Huit journaux et magazines ont officialisé lundi la création de leur kiosque e-Presse Premium, qui doit servir de plateforme de distribution commune aux versions numériques de leurs titres de presse. Avec l’espoir de s’opposer ensemble à Apple, qui souhaite prendre près d’un tiers des revenus générés par les abonnements et ventes au numéro sur son iPad.

C’est sans aucun doute plus souhaitable que de se jeter dans les bras d’Apple, qui ne manquera pas de croquer une part importante des revenus des éditeurs, et une part aléatoire de leur liberté d’expression. L’Equipe, Le Figaro, Libération, Les Echos, L’Express, Le Point et Le Nouvel Obs ont annoncé lundi la création officielle de leur groupement d’intérêt économique (GIE), baptisé e-Presse Premium. Il aura pour but de mutualiser les ressources des différents journaux et magazines pour proposer une plateforme commune d’accès aux titres de presse en version numérique. « Seul absent notable, Le Monde, même s’il a vocation à intégrer le kiosque rapidement« , ajoute Le Figaro.

« Le kiosque doit offrir une marge de distribution raisonnable, de l’ordre de 10 à 15 % seulement« , contre 30 % demandés par Apple sur iTunes, explique Xavier Spender, le DGA de l’Equipe qui assure la présidence du GIE. « Une fois que nous aurons démontré les capacités de notre propre offre, nous irons négocier avec Apple, Google et Facebook afin qu’ils deviennent nos partenaires de distribution dans le cadre que nous aurons fixé« , ajoute-t-il avec beaucoup d’optimisme. Qui des éditeurs de presse ou des grandes plateforme aura le plus besoin de l’autre ? Seul l’avenir le dira.

En attendant, on peine à comprendre comment un magazine comme Le Point peut en moins d’une semaine promouvoir la sortie de son magazine sur iPad, et annoncer la constitution d’un futur kiosque numérique qui aura justement pour objectif d’affaiblir l’iPad. Rendre ses lecteurs dépendants d’une plateforme ne paraît pas la meilleure approche lorsque l’on souhaite dans plusieurs mois démolir cette dépendance…

Le kiosque numérique e-Presse Premium doit donner la possibilité à chaque éditeur de fixer le prix de ses propres abonnements, de vendre des articles à l’acte (une solution de micro-paiement serait à l’étude avec Atos), et chaque éditeur restera propriétaire de son fichier clients. Mais avec un même compte, le lecteur pourra dépenser son argent sur différents titres. Le GIE apporte ainsi une réponse au problème de cloisonnement des journaux, que nous avions décrit lors de l’annonce de la nouvelle formule payante du Monde.fr :

Les jeunes internautes ont pris depuis quinze ans l’habitude de consulter gratuitement sur Internet tous les journaux. Non pas un seul journal, mais tous les journaux. On ne s’assoie plus le matin avec sa tasse à café dans une main et son quotidien dans l’autre. Aujourd’hui, les internautes consultent indifféremment Le Monde, Libération, Le Figaro, Presse Océan, Le Temps, Les Echos… pour eux, payer pour accéder à l’information est déjà une chose difficilement concevable. Mais en plus, payer pour ne lire qu’un seul et même journal, est totalement inimaginable. Ne parlons même pas de l’idée de s’abonner à plusieurs journaux, économiquement irréaliste.

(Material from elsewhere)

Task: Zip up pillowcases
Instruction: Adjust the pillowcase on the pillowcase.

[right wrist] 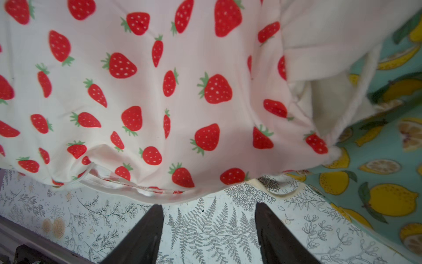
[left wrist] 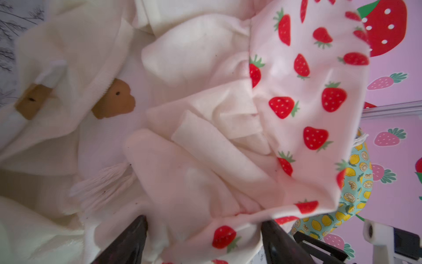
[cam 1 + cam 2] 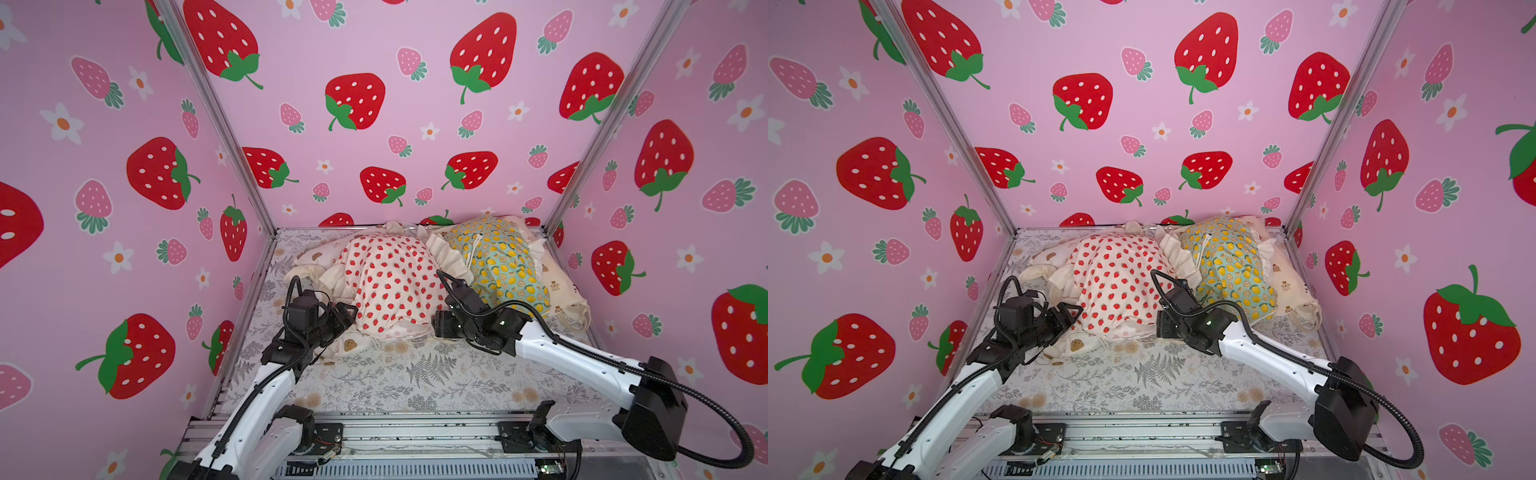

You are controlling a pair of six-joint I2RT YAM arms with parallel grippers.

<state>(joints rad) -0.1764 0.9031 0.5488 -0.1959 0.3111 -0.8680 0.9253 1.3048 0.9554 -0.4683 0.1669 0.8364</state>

Reste que tel qu’il est décrit, le kiosque numérique semble apporter une mauvaise réponse à un problème qui est mal posé. La question est d’abord moins de savoir comment faciliter le paiement des différents journaux que de savoir si les journaux dans leur forme actuelle peuvent encore donner l’envie d’être achetés. Mediapart a démontré qu’il n’y avait qu’une voie royale pour bien vendre la presse : faire un travail journalistique inédit, creusé, engagé. « Ce qui sauvera la presse ça n’est pas le contenant, mais le contenu« , avions-nous écrit il y a plusieurs mois.

Par ailleurs, le GIE doit mutualiser « les développements de la plateforme de distribution, de la solution de paiement, et des applications pour les tablettes et smartphones« . Or Mediapart, comme Arrêt Sur Images, ont démontré que même pour la presse payante les bons vieux sites Internet en HTML rendaient largement dispensable la création de plateformes techniques ad hoc, coûteuses, qui exigent le paiement d’intermédiaires inutiles. Faute de Flash, les magazines qui apprécient les mises en page sophistiquées, les vidéos et les photos trouveront leur salut dans le HTML5, lisible y compris sur l’iPad.

Est-ce donc utile de prendre le risque d’isoler ainsi les grands titres leaders au temps de la presse papier ? Pas sûr. L’avenir le dira. La plateforme pourrait être lancée au printemps.